Statistical information regarding our deposit accounts is contained in this Report under the captions “Statistical Data” and “Item 7, Management’s Discussion and Analysis.”

Investment Portfolio

On December 31, 2006, our investment portfolio totaled approximately $69.6 million and included municipal securities, corporate bonds, mortgage-backed securities guaranteed by GNMA or issued by FNMA and FHLMC, (including collateralized mortgage obligations), and securities issued by a U.S. government-sponsored agency. We have classified all of our securities as “available for sale,” and we analyze the portfolio’s performance at least quarterly. Our securities have various interest rate features, maturity dates and call options.

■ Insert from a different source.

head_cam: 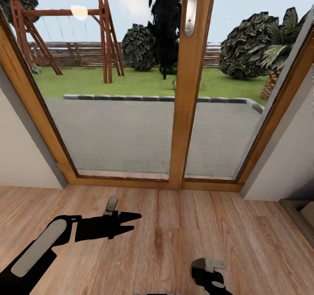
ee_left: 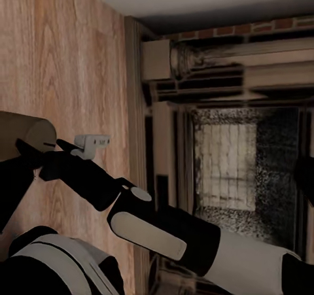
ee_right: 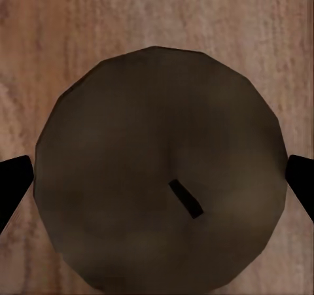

Statistical information regarding our investment portfolio is contained in this Report under the captions “Statistical Data” and “Item 7, Management’s Discussion and Analysis.”

Competition

Commercial banking in North Carolina is highly competitive, due in large part to our state’s early adoption of statewide branching. Over the years, federal and state legislation (including the elimination of restrictions on interstate banking) has heightened the competitive environment in which all financial institutions conduct their business, and the potential for competition among financial institutions of all types has increased significantly. North Carolina is the home of two of the largest commercial banks in the United States, each of which has branches located in our banking market, and we compete with other commercial banks, savings banks and credit unions, including four out-of-state financial institutions that have acquired banks with offices in Wilmington.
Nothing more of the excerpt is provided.